Texarkana Gazette

At the epicenter of the US-China 5G struggle

- Trudy Rubin

Despite the truce in the United States-China trade wars, the tech wars between Washington and Beijing are intensifyi­ng. Most immediate is the struggle over who will build the new, superfast fifth-generation, or 5G, cellular networks that will revolution­ize the way we live by empowering the use of artificial intelligen­ce and other cutting-edge technologi­es.

Huawei is a name you should know.

As China’s leading telecoms company, Huawei is the global leader in the race to build 5G networks, followed by the European firms Nokia and Ericsson. However, Washington is trying to ban Huawei from doing business with the U.S. or our allies for fear that the Chinese military could insert a “backdoor” into its equipment for spying.

Yet, sad to say, the United States has no telecoms giant to compete with Huawei. This is as important a part of the story as the curbs on the tech company.

In November, I traveled to the high-tech city of Shenzhen to visit Huawei, see its products, and talk to senior officials — and sense the reaction to a U.S. ban.

The Huawei campus is an immense, sprawling set of low-slung buildings and extensive greenery, bustling with cranes constructi­ng new facilities. I was ushered into an ornate building with marble floors, a ceiling three stories high and an Italianate sculpture of three nymphs arm in arm on a lobby fountain.

Then I was wrenched into the 21st-century tech wars as I whisked around the Galileo showroom and got briefed on Huawei’s ongoing 5G rollout in China. Xi Jinping has pushed for a speedy rollout as part of his pledge to make China the dominant player in 10 key technologi­es by 2025.

One statistic that caught my attention: Huawei spent $15.3 billion on research and developmen­t in 2018, beating Microsoft, Apple and Intel, and helping to give it an edge in 5G technology. Despite the Trump administra­tion’s ban, the company’s 2019 revenues surged 18% (no doubt in part because Huawei phones, also banned in the United States, have such a crisp, gorgeous screen at half or one-fourth the price of an iPhone).

I asked Catherine Chen, a senior vice president and Huawei board member, what would happen if President Donald Trump eliminates all loopholes in the ban on Huawei purchases of U.S. components. “I don’t think it will have much of an impact on us, especially not for 5G,” she said. (U.S. tech experts say Huawei has stockpiled at least a year’s worth of such components and Huawei is also working on developing its own components.)

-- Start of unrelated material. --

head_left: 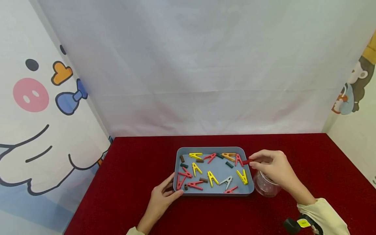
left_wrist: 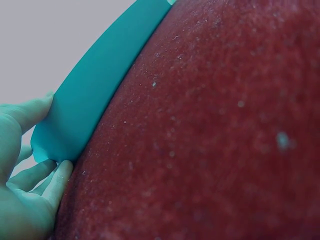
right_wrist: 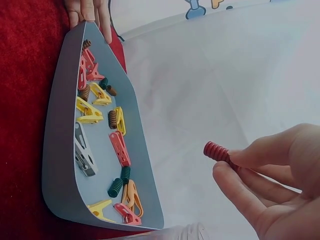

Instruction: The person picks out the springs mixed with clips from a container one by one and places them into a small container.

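Observation:
A red coil spring [right_wrist: 218,152] is pinched between the thumb and fingers of my right hand [head_left: 271,164], just off the right rim of the grey-blue tray [head_left: 212,194]. Below that hand stands a clear plastic jar [head_left: 266,186], partly covered by it; something brownish shows at its bottom. My left hand [head_left: 161,195] grips the tray's front left corner, thumb and fingers around it. Inside the tray lie yellow clips [head_left: 242,177], red clips [head_left: 195,185], a white clip [head_left: 227,181], an orange clip [head_left: 228,156], dark green springs [head_left: 229,164] and brown springs [head_left: 203,180].
A dark red cloth [head_left: 132,169] covers the table under the tray and jar. Behind it hangs a white curtain [head_left: 205,81]. Cartoon-printed panels stand on the left and right. A black device is strapped to the right wrist.

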A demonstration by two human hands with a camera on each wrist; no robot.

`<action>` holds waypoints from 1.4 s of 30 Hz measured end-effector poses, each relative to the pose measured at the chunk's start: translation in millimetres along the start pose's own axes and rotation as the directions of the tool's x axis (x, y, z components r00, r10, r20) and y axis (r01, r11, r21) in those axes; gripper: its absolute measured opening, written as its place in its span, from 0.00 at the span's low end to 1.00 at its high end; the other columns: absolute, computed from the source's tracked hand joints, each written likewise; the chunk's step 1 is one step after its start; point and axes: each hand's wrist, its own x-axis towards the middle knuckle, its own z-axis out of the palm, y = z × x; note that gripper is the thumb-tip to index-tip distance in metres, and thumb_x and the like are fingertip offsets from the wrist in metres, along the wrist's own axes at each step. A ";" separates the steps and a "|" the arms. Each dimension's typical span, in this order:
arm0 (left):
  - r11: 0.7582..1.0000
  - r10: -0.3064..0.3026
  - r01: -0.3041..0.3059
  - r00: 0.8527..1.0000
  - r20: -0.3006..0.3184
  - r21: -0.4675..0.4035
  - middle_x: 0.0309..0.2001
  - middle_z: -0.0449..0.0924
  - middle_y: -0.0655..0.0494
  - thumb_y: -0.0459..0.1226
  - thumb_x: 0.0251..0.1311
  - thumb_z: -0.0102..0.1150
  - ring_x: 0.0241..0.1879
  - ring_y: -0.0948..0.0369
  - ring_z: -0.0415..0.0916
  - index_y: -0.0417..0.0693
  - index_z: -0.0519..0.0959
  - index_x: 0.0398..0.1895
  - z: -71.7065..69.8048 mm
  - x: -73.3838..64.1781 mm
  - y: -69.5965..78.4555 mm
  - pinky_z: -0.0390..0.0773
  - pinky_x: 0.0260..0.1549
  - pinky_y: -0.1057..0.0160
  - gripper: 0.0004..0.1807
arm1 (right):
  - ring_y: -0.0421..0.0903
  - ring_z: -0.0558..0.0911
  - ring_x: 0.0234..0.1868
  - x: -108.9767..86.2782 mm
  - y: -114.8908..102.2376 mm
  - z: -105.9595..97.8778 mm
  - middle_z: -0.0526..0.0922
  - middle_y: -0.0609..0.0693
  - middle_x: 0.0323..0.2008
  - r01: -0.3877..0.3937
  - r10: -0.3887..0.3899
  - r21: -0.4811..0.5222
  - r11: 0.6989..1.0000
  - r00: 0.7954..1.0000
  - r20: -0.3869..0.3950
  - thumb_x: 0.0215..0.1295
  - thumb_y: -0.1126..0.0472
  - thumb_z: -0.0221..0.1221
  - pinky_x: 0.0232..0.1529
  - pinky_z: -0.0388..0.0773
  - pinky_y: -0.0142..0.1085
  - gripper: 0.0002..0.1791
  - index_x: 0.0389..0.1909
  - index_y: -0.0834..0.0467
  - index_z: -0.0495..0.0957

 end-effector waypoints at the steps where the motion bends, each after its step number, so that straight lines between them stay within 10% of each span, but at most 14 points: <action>1: 1.000 0.000 0.000 1.000 0.002 -0.003 0.56 0.67 0.45 0.40 0.46 0.65 0.52 0.53 0.67 0.52 0.61 0.63 0.0 0.1 -0.2 0.73 0.39 0.69 0.38 | 0.41 0.81 0.28 -0.4 0.1 -0.8 0.81 0.51 0.31 0.003 -0.003 0.005 1.000 1.000 -0.001 0.50 0.59 0.64 0.29 0.76 0.30 0.09 0.33 0.57 0.81; 42: 1.000 -0.002 0.002 1.000 0.008 -0.007 0.55 0.67 0.44 0.40 0.47 0.65 0.52 0.52 0.67 0.52 0.61 0.63 0.4 -1.1 0.9 0.73 0.39 0.69 0.38 | 0.43 0.80 0.30 -21.6 8.9 -26.6 0.82 0.52 0.33 -0.049 0.049 0.032 0.998 0.999 -0.010 0.49 0.56 0.64 0.28 0.77 0.33 0.13 0.35 0.57 0.80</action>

Chen was also optimistic about Huawei’s global prospects. (It now operates in 170 countries with 194,000 workers.) I asked about future problems for Huawei phones, if they are denied access by the ban to the Google ecosystem of apps, such as Google Maps. This would seriously impact exports.

Chen said the company is seeking foreign partners and app developers to work on an alternativ­e ecosystem to Google’s. Just since my visit, the Dutch digital mapping company TomTom closed a deal with Huawei.

Not surprising­ly, Chen was at the ready when I asked about China’s 2017 national security law that requires Chinese companies to cooperate with the government and army.

“I really like this question,” she said. She pulled out materials explaining Huawei’s structure as a private shareholdi­ng company, and insisted that the 2017 law “doesn’t require any Chinese company to install backdoors or collect intelligen­ce.”

Yet every U.S. expert on digital security I’ve asked is skeptical about this answer, given Xi Jinping’s focus on top-down controls over everything. “The security issue is real,” says Adam Segal, director of the Digital and Cyberspace Policy Program at the Council on Foreign Relations. “The administra­tion is right to ban it from U.S. networks. The question is how do you weigh the security concerns vs. the costs.”

If the United States wants to ban suspect Chinese technology, it must have a robust strategy to provide competitio­n. “It’s not enough to hobble Huawei,” says Segal. “We have to start to think differentl­y.”

That would require strong, focused White House leadership on funding basic research, encouragin­g private-public collaborat­ion and keeping talented foreign Ph.D. scholars in this country.

There are government and think tank studies that lay out the way forward, and even bipartisan bills pending in Congress. Yet there is still no Sputnik moment, no Manhattan Project for 5G, let alone for 6G. Much easier just to denounce China.